Although Mr. Royal thought students would respond with academic uses of the formula, Lily had her favorite topic in mind: the work of lawyers. Mr. Royal acknowledged her perspective and eventually encouraged the rest of the class to connect the formula to other areas of life through a discussion of advertisements, but he intended to use the introduction to argumentative writing to prepare students to see the formula as preparing them for future academic economies.

Though Mr. Royal never referenced it as such, the formula he asked students to follow placed them within the “college and career readiness” economy of the Common Core State Standards where student-writers “Write arguments to support claims with clear reasons and relevant evidence” (W.8.1), “Introduce claim(s), acknowledge and distinguish the claim(s) from alternate or opposing claims” (W.8.1a), and “Support claim(s) with logical reasoning and relevant evidence” (W.8.1b). Mr. Royal’s sponsorship practices in the argumentative writing is a formula literacy practice exemplify how abstract sponsors produce material effects in local contexts of instruction.

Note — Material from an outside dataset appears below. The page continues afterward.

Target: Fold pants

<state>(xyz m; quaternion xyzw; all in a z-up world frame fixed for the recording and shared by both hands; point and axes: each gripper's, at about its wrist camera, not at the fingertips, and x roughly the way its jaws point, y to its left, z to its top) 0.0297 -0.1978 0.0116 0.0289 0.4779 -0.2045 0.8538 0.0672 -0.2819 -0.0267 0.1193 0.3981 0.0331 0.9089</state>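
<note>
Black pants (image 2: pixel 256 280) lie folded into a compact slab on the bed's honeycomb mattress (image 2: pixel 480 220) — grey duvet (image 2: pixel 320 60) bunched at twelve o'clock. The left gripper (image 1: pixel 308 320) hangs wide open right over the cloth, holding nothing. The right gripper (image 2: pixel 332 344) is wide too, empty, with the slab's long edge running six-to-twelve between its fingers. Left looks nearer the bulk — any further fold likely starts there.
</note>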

We can see the potential effects of the CCSS by looking at the writing standards from the National Council of Teachers of English and International Reading Association. Those standards do not construct argument writing as a separate practice from other kinds of writing like informational writing. Standard five says, “Students employ a wide range of strategies as they write and use different writing process elements appropriately to communicate with different audiences for a variety of purposes.” Standard six says, “Students apply knowledge of language structure, language conventions (e.g., spelling and punctuation), media techniques, figurative language, and genre to create, critique, and discuss print and nonprint texts.” Neither standard specifies how students should construct arguments as the CCSS do. As a result, teachers would have more leeway to teach that genre and other genres in ways they felt were

most appropriate. Some teachers may find that standards paradigm freeing, while others may find it too vague to be useful. As abstract sponsors, then, standards communicate to teachers the means by which they should construct writing practices for students. They also help establish the academic economies supported by student writing. One of the reasons to define expectations for writing as explicitly as the CCSS do would be to set up a system by which all students are judged for their contributions to the same academic economy. Individual teachers become local administrators of that universal academic economy, but in contexts like Mr. Royal’s the standards could remain relatively abstracted because his school had granted him the authority to make curricular decisions. Thus, for argument writing, Mr. Royal was able to emphasize both academic and non-academic literacy economies that did not directly connect to those sponsored by the CCSS and other state standards. However, the CCSS standards became much more concrete sponsors of instruction and learning when Mr. Royal prepared his students for the state assessments.